5. If a multi reader multi case (MRMC) comparative effectiveness study was done, If so, what was the effect size of how much human readers improve with AI vs without AI assistance

Not applicable. This device is a sterilization container, not an AI-powered diagnostic tool. Therefore, MRMC studies and AI assistance are irrelevant to this submission.

6. If a standalone (i.e. algorithm only without human-in-the-loop performance) was done

Not applicable. This device does not involve an algorithm or AI.

7. The type of ground truth used (expert consensus, pathology, outcomes data, etc.)

The ground truth for this device validation is based on accepted scientific and industry standards for sterility, microbial barrier performance, material durability, and biocompatibility.

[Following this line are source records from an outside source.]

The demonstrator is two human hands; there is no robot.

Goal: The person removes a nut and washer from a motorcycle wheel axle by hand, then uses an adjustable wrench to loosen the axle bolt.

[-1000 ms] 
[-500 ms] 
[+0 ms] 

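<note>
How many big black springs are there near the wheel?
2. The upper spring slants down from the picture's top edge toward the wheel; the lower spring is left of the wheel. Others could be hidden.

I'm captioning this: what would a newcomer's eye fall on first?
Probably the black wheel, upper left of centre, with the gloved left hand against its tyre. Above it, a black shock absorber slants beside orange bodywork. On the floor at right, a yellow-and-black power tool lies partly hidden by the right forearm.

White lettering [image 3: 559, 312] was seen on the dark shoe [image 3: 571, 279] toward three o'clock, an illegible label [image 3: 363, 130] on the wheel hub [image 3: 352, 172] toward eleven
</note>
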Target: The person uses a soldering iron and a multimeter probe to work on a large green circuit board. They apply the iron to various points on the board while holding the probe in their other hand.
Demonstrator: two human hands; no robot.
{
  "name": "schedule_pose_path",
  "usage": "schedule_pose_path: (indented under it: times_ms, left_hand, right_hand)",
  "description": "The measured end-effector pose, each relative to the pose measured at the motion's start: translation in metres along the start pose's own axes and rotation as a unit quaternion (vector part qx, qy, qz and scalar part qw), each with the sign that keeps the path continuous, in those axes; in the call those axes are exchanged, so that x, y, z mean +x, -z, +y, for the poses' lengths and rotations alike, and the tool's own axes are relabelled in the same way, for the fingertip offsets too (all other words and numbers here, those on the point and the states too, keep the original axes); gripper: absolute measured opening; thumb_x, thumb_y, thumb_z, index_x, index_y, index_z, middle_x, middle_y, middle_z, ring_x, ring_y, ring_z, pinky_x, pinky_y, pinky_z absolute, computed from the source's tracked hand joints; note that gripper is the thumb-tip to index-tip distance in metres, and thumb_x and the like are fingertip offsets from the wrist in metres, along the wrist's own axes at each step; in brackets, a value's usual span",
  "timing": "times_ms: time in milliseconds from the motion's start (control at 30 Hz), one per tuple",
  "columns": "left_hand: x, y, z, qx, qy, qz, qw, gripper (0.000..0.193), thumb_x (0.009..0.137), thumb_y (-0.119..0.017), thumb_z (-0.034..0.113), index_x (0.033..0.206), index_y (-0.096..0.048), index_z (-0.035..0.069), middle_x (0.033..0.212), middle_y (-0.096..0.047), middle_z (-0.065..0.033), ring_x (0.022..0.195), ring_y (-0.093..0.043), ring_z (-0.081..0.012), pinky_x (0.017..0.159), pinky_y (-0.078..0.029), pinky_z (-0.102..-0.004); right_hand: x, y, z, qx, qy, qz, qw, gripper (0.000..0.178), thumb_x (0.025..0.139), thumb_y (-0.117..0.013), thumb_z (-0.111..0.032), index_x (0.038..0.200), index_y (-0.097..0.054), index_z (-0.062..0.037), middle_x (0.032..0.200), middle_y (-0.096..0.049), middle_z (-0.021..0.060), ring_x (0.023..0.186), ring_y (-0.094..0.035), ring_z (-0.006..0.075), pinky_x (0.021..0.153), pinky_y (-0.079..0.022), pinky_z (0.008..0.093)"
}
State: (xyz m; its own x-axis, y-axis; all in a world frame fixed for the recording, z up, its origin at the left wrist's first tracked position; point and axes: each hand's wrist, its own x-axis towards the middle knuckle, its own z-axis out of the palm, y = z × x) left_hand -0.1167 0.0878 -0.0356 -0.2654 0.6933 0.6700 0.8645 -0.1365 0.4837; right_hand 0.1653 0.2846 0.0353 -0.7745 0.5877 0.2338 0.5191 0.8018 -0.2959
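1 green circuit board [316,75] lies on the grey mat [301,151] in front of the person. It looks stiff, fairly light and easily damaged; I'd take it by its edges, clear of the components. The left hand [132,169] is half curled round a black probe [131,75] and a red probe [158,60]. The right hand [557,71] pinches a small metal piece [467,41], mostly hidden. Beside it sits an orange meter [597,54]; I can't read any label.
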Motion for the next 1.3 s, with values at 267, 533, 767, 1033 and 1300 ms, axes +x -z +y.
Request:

  • Sterilization Efficacy: No microbial growth after sterilization and challenge, achieving a specified sterility assurance level (SAL).
  • Whole Package Microbial Aerosol Challenge: No microbial ingress or contamination of contents.
  • Event Related Sterility Maintenance: Maintenance of sterility for specified durations (30 or 360 days) and no degradation after repeated use (100 cycles).
  • Biocompatibility: Meeting the criteria for non-cytotoxicity (per ISO 10993-5) and non-hemolysis (per ASTM F756 and ISO 10993-4).

These are objectively verifiable measurements and observations against established benchmarks, not subjective expert consensus or pathology.

8. The sample size for the training set

Not applicable. This device does not utilize machine learning or AI algorithms, and therefore does not have a "training set."

9. How the ground truth for the training set was established

Not applicable, as there is no training set for this device.

§ 880.6850 Sterilization wrap.

(a)
Identification. A sterilization wrap (pack, sterilization wrapper, bag, or accessories, is a device intended to be used to enclose another medical device that is to be sterilized by a health care provider. It is intended to allow sterilization of the enclosed medical device and also to maintain sterility of the enclosed device until used.(b)
Classification. Class II (performance standards).